Melting ice will expose polluted U

military base thought to be entombed under the ice of Greenland will likely be exposed by the end of the century, a Canadian led research team said Thursday.

A study spearheaded by York University found that ice melt at the site around Camp Century is due to eclipse net snowfall over the next 75 years. wholesale nfl jerseys military’s plan for the base, which it decommissioned in the 1960s and left nearly fully intact under the assumption that it would be buried forever under accumulated snowfall. and the former Soviet Union.

The need for Arctic missiles diminished with the advent of more advanced technology, and the project was ultimately abandoned in 1967. But lead researcher William Colgan said the military did not take many active steps to take the base out of commission.

Mother Nature, they thought, would do much of the work for them by continually adding layers of snow over the site and essentially burying it under the ice sheet.

“When it reached end of life, the army just closed the doors on it and left everything in place,” Colgan said in a telephone interview.
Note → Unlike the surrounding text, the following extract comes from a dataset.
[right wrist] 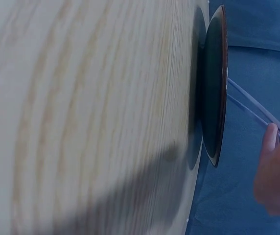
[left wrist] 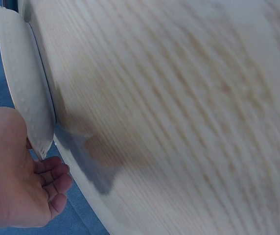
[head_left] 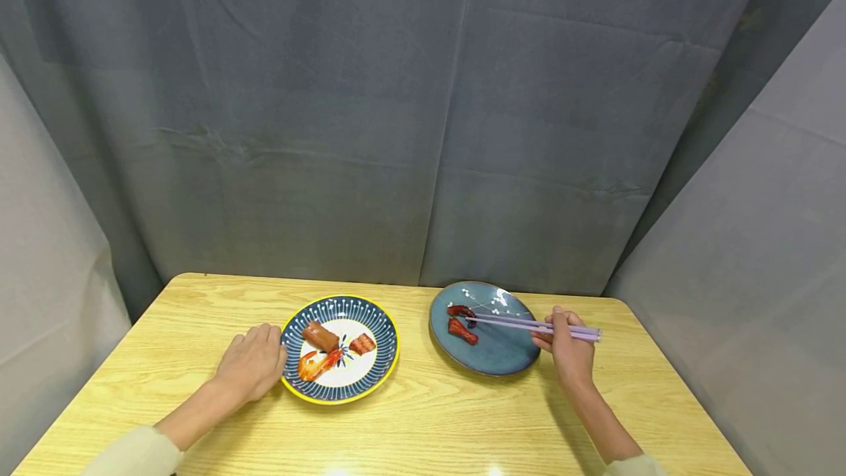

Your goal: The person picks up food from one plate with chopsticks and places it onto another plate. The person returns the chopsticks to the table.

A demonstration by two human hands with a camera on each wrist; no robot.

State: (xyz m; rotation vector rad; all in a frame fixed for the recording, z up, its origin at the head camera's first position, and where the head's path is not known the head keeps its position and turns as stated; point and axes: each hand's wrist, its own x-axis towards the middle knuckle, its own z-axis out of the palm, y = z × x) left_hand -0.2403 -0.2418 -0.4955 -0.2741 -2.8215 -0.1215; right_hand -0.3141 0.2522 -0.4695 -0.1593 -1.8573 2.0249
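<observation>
My left hand (head_left: pixel 254 362) grips the left rim of a blue-and-white patterned plate (head_left: pixel 385 362) with a yellow edge; the left wrist view shows the curled fingers (left wrist: pixel 57 182) at its rim. On this plate lie a shrimp (head_left: pixel 319 365), a thick brown piece of food (head_left: pixel 321 337) and a small reddish-brown piece (head_left: pixel 362 344). My right hand (head_left: pixel 570 347) holds a pair of pale purple chopsticks (head_left: pixel 515 322) over a blue-grey plate (head_left: pixel 496 358). Their tips meet a dark red, curved piece of food (head_left: pixel 460 311). Just below it lies a red, drumstick-shaped piece (head_left: pixel 463 331).
Both plates stand apart on a light wood-grain table (head_left: pixel 423 432). A grey curtain (head_left: pixel 297 131) hangs behind its back edge, and paler cloth (head_left: pixel 740 241) hangs at the sides.
</observation>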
“They did take out the nuclear reaction vessel, but they left everything else in place. Buildings, trucks, supplies, waste, all of it. They thought it would snow forever.”
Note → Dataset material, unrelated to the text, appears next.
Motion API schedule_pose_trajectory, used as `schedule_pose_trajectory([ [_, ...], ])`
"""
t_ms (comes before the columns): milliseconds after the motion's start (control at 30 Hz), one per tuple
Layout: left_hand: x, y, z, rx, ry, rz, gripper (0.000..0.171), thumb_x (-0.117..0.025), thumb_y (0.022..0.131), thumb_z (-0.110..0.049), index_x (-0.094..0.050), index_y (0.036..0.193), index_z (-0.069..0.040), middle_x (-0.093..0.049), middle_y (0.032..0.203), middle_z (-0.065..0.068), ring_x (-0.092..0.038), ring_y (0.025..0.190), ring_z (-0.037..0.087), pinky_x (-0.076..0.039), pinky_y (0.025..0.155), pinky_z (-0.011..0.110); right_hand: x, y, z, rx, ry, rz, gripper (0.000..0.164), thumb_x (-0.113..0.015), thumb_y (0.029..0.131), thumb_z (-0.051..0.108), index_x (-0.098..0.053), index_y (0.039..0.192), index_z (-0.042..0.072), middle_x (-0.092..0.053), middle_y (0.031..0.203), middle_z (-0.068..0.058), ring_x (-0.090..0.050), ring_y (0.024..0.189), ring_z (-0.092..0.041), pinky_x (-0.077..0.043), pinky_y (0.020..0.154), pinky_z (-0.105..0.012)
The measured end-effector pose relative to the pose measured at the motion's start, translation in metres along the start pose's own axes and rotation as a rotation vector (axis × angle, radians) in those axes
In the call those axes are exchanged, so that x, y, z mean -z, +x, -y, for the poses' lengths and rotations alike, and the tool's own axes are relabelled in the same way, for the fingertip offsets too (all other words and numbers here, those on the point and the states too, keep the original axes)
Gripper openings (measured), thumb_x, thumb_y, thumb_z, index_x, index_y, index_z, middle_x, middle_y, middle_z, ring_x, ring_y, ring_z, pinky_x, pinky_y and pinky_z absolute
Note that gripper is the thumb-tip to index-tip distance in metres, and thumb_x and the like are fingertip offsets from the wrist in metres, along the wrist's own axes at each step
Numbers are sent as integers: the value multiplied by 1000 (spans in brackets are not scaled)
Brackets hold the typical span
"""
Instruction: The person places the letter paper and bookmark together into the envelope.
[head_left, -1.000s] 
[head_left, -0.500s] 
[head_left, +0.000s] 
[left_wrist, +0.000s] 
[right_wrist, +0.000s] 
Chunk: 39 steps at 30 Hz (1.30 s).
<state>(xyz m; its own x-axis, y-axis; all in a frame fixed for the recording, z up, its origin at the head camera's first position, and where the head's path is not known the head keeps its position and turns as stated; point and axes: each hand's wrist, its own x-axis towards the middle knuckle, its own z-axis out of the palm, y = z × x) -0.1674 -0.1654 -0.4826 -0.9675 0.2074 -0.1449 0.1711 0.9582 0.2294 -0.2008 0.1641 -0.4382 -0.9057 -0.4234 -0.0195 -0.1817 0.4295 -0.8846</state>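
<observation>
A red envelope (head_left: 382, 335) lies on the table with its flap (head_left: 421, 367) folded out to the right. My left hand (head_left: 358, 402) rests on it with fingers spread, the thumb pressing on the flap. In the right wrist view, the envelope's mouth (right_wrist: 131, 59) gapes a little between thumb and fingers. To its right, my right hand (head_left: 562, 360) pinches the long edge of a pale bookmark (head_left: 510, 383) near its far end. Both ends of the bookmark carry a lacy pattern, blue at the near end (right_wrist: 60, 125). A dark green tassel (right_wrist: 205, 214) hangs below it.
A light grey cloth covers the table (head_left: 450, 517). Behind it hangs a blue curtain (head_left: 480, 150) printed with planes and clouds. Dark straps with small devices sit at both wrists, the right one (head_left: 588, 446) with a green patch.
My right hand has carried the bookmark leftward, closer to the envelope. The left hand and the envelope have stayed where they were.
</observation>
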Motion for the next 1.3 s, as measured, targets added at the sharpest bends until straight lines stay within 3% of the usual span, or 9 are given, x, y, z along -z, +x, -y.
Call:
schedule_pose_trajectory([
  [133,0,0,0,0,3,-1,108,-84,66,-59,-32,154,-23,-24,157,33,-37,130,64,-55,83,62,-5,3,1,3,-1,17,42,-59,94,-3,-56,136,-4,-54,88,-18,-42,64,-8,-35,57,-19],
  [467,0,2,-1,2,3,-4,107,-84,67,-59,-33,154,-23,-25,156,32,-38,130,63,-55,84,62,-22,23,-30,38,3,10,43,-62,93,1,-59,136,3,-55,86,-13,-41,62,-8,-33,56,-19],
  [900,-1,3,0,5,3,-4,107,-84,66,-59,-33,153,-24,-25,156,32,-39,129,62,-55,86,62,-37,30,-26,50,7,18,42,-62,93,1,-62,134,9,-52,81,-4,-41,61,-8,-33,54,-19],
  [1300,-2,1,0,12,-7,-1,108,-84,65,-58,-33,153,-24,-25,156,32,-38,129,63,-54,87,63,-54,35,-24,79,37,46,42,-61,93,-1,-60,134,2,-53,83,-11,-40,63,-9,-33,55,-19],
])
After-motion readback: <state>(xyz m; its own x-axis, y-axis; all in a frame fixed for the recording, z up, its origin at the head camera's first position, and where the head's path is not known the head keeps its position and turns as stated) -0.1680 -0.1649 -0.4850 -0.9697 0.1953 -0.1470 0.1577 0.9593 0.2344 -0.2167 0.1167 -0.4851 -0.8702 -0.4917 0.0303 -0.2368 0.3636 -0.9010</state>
Colgan said the military’s approach had a sound theoretical basis at the time Camp Century was built, though scientists might have had cause to consider other options by the time the base was decommissioned.

Ice core samples taken while the camp was operational were among the earliest evidence of a warming trend in Arctic ice, he said, describing those early results as one of the initial building blocks of modern day climate change research.
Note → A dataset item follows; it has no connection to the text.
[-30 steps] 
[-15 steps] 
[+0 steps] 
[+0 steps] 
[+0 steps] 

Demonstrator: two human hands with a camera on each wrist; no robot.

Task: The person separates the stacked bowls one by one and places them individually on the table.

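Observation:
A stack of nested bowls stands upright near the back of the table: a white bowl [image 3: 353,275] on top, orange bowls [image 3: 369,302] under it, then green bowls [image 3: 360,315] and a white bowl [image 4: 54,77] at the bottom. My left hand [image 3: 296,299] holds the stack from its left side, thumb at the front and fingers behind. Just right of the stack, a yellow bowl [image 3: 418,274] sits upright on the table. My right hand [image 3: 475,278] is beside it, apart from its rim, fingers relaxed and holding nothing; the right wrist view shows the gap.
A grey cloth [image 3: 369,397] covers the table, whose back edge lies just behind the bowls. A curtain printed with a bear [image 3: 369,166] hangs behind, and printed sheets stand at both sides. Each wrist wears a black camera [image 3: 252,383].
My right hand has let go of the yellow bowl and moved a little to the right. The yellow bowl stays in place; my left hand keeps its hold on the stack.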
But those results could not have prepared scientists for the pace at which climate change has accelerated, Colgan said, adding the current melting levels in the area will reveal the camp and all its waste materials by the end of the century.

Once exposed, the pollutants unearthed at Camp Century could then be released into the local ecosystem and circulate downstream to other countries, including Canada.

Colgan said the environmental impact is not especially significant, but thinks the fate of the base could have more important political implications.

Countries with abandoned military facilities in the area may find themselves in violation of disposal agreements through no fault of their own, he said, because rapidly melting ice has resulted in the waste being exposed.

He said it will be particularly important to be sensitive to the concerns of Greenland, which has 20 abandoned bases in the area already and is a critical hub for Arctic research.